** Task goal **
Please copy every line of the data in which the string "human" appears.

--- Record extracts ---

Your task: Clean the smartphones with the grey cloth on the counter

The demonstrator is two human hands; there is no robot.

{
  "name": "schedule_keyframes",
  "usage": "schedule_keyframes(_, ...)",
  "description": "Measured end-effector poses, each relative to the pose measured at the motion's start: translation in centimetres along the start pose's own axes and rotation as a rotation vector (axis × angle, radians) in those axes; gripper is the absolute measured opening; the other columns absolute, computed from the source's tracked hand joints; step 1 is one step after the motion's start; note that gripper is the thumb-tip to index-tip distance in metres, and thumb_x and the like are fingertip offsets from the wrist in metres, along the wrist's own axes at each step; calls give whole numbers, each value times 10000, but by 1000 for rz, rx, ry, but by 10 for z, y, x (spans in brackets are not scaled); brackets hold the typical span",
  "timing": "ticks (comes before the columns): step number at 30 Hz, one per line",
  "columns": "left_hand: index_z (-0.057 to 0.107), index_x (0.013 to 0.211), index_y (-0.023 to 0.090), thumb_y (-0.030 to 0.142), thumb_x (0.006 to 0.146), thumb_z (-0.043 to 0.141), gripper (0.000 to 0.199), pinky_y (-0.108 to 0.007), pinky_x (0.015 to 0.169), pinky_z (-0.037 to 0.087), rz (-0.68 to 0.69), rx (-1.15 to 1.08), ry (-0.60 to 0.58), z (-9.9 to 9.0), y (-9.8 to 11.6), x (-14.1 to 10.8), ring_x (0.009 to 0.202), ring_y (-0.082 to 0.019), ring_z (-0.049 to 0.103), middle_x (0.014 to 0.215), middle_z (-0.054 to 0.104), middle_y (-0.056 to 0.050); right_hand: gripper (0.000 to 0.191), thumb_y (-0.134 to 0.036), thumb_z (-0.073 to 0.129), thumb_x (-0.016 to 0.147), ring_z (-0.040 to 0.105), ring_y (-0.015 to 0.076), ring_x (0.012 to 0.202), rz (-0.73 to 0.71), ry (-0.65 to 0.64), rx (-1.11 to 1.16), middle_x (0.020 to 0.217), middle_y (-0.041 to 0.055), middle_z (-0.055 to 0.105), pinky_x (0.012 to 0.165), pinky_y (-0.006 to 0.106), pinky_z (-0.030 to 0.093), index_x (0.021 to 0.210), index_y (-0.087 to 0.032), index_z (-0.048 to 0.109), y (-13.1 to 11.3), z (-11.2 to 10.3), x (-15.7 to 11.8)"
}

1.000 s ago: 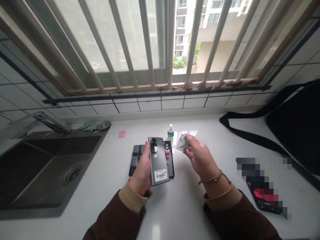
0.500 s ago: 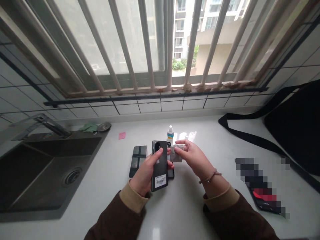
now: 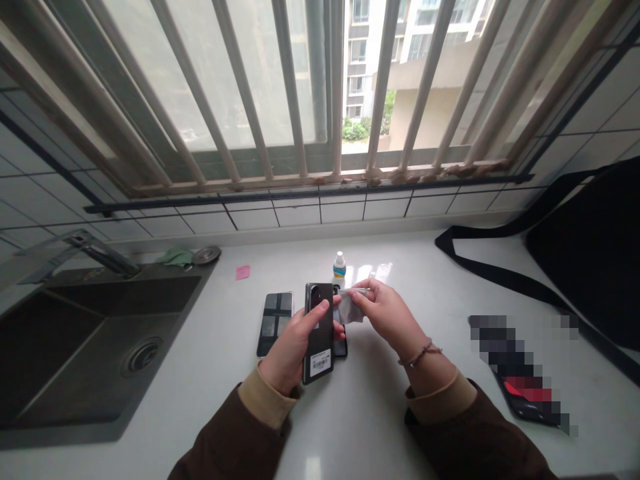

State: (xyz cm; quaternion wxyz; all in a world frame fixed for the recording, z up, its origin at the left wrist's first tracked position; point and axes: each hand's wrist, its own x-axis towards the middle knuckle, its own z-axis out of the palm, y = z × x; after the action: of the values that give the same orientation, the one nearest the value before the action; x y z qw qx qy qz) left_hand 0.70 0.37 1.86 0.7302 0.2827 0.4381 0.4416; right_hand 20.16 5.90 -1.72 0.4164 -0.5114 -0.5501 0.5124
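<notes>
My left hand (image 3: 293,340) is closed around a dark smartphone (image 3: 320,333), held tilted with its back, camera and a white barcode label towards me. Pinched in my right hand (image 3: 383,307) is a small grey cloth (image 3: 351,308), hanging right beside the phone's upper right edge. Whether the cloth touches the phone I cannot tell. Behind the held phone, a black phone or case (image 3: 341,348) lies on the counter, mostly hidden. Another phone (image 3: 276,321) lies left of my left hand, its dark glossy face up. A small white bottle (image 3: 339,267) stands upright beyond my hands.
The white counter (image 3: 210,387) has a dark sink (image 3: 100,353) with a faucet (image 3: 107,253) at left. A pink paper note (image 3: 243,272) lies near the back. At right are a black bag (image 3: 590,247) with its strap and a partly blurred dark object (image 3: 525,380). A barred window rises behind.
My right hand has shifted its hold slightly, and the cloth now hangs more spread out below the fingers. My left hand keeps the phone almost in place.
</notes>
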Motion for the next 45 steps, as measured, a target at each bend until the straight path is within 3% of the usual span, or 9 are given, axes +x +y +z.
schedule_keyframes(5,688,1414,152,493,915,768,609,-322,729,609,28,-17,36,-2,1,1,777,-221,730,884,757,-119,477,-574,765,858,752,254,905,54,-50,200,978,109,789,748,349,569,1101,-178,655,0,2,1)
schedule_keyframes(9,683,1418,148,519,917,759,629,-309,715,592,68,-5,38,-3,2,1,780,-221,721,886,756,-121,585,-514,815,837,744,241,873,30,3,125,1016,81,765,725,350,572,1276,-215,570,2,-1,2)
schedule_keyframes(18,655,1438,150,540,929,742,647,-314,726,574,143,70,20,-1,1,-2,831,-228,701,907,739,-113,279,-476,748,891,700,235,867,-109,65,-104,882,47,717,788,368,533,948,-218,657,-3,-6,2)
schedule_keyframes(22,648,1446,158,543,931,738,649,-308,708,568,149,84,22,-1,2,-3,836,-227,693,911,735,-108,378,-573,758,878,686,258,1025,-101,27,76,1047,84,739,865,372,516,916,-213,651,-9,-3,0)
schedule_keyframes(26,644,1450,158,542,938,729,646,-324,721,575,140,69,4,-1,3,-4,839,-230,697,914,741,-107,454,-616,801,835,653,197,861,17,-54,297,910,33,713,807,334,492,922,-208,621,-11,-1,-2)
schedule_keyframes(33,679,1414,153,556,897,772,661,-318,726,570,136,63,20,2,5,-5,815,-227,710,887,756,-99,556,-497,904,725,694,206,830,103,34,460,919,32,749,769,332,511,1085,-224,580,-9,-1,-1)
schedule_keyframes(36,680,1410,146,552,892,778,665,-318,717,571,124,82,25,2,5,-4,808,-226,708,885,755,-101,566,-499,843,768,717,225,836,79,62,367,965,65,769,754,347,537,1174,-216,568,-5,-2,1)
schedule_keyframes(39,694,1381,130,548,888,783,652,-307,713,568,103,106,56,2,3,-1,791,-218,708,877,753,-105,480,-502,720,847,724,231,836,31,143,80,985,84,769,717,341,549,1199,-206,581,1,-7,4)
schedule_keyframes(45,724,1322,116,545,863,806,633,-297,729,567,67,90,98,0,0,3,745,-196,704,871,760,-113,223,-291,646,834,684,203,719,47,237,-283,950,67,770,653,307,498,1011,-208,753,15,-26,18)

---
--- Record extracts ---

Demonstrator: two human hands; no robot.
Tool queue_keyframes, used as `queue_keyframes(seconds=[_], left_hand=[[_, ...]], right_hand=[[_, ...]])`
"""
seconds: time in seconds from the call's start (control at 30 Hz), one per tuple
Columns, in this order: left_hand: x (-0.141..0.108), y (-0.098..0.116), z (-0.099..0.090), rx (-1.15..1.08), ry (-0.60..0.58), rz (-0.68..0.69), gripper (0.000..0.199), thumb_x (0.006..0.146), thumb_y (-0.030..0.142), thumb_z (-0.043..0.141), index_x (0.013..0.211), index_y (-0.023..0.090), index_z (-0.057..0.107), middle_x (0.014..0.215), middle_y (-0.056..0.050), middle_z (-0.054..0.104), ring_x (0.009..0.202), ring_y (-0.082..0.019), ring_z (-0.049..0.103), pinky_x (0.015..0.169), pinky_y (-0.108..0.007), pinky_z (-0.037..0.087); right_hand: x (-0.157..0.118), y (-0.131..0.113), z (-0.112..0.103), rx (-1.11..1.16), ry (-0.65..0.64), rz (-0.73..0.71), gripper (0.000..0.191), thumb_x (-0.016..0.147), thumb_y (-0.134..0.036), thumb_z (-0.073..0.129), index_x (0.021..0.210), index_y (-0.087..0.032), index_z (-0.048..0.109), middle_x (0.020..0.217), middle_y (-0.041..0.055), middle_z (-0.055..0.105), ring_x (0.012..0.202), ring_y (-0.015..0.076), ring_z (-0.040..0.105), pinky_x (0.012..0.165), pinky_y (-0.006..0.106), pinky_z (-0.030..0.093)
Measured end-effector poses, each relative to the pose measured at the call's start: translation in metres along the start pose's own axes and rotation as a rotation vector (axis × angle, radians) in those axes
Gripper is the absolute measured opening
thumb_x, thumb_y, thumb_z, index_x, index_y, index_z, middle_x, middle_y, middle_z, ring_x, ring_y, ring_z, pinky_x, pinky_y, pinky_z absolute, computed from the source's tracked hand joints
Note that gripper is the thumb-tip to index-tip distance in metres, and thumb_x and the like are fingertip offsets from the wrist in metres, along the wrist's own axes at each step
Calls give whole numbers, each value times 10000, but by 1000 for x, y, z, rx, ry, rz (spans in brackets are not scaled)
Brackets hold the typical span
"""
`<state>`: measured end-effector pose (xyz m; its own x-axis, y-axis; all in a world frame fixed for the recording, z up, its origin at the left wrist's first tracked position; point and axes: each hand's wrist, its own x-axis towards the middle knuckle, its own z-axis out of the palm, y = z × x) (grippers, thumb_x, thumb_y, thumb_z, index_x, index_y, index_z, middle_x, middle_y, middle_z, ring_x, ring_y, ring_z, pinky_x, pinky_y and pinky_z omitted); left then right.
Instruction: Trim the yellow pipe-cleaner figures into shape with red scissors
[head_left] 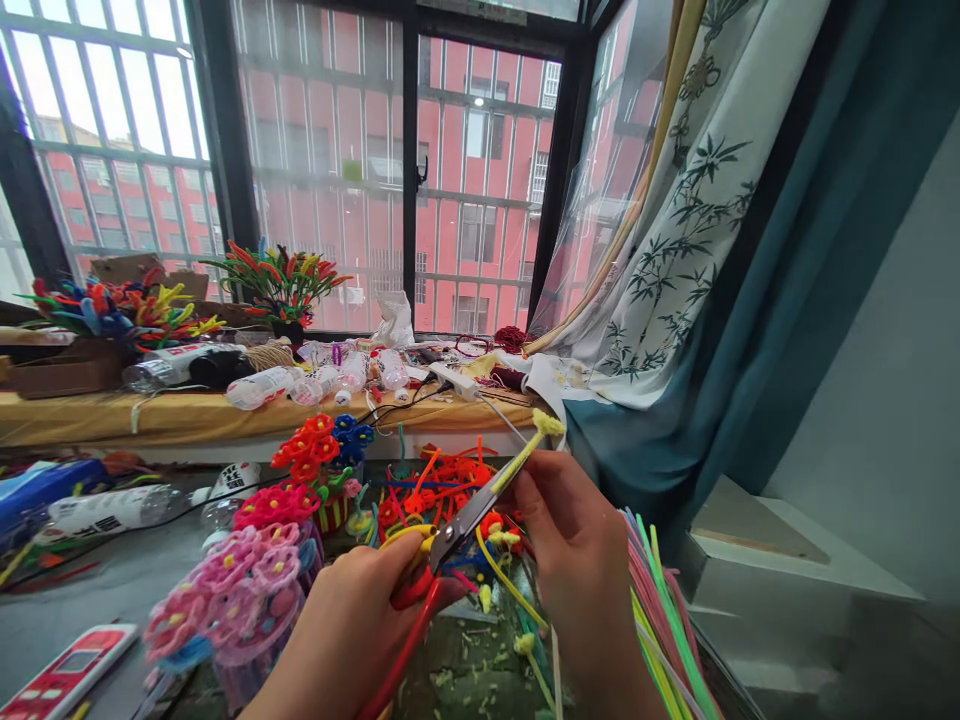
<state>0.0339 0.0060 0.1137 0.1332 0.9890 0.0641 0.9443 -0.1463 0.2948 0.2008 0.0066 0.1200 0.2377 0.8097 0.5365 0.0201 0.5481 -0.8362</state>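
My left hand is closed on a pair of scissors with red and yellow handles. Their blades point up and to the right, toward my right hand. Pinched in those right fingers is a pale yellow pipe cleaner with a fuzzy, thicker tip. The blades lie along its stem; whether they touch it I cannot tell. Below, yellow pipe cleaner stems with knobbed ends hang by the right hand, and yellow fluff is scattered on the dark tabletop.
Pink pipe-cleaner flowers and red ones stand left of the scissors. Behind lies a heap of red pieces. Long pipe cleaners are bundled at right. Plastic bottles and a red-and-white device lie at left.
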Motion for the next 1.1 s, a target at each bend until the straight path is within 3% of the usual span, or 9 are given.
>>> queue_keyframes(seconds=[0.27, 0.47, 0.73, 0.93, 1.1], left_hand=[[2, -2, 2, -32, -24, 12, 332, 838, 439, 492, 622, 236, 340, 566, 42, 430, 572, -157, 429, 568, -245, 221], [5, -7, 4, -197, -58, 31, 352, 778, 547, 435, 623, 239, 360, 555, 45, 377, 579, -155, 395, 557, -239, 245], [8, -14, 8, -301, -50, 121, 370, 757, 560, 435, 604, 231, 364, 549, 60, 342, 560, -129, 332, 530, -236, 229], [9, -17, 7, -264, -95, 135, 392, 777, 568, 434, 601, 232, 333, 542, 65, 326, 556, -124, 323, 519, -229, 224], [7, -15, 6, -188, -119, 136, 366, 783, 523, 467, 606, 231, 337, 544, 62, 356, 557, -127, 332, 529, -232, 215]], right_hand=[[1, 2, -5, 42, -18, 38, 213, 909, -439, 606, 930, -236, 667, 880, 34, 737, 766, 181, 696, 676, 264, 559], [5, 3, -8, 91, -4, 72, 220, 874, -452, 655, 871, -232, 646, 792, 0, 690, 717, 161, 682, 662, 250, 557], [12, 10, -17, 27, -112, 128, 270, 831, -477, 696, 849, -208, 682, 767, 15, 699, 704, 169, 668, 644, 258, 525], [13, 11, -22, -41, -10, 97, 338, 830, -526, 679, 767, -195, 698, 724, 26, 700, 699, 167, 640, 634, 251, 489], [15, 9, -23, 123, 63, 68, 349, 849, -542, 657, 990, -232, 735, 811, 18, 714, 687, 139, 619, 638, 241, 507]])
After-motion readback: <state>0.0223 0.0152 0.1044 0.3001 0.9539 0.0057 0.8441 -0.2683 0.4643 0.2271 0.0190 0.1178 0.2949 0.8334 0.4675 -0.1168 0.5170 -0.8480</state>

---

** Solution below **
The demonstrator is two human hands; there is no robot.
Demonstrator: two human hands; no robot.

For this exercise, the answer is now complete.